The easing of affirmative action rules is likely to provoke a backlash from the ruling United Malays National Organisation, which has ruled Malaysia since 1957 based on its championing of rights for ethnic Malays and its policy to close the income gap with the ethnic Chinese minority.
Mr Abdullah hopes to reduce political resistance by applying the economic reforms to Johor, an Umno stronghold and home to many of Malaysia's cabinet ministers.
“If we can show them that this policy will benefit them directly with increased foreign investment, they may accept more change. If we succeed in Johor, we can introduce the reforms elsewhere in Malaysia,” says one official.
Malaysia has followed a similar strategy in eroding the NEP by creating special economic zones that exclude affirmative action rules, including for manufacturing, information technology and financial services. But services remain a bastion of the policy when Malaysia wants to reduce its dependence on manufacturing.
Musa Hitam, a former deputy prime minister who sits on the Iskandar advisory panel, is proposing bolder reforms by suggesting the NEP should be abolished in the new economic zone.

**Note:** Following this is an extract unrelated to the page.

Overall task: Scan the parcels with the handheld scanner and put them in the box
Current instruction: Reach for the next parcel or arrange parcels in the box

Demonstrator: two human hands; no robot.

Scepticism remains on whether Malaysia can follow through on its promises. Local bureaucrats have been accused of interfering with investment applications, such as placing limits on the hiring of foreign workers. Mr Abdullah has promised to unveil steps to strengthen central government supervision of local governments to prevent such problems.
The government also hopes to win local support by requiring foreign investors to contribute to a social welfare fund for Iskandar that would benefit mainly ethnic Malays, with officials saying that prospective foreign investors have not raised objections to the proposal.
Iskandar has set a target of attracting $105bn in investments over the next 20 years, including from the Middle East and Japan, to support the building of theme parks, retirement homes and universities in an area three times the size of next-door Singapore.
The biggest single source of investment could come from Singapore, since land and labour cost much less in Johor. But a surge of Singapore investments could also raise nationalist hackles in Malaysia. Bilateral ties have been prickly since the two ended a brief union in 1965.
Malaysia has already been forced to drop discussion of plans to introduce passport-free entry to Iskandar for foreigners because of local fears about a large influx of Singaporeans.
Chua Hak Bin, an economist at Citigroup in Singapore, says the proposed reform for Iskandar “enlarges the opportunities and economic space for Singapore” and could reverse a decline in cross-border trade and investment. Singapore has long sought to develop a cheap manufacturing hinterland based around Johor and the neighbouring Riau islands in Indonesia.
But Iskandar's emphasis on offering incentives for services instead of manufacturing “does not appear to be designed towards addressing Singapore's handicap: a shortage and high cost of land. On the contrary, the targeted services industries look more directed at competition with, rather than complementing, Singapore,” said Mr Chua.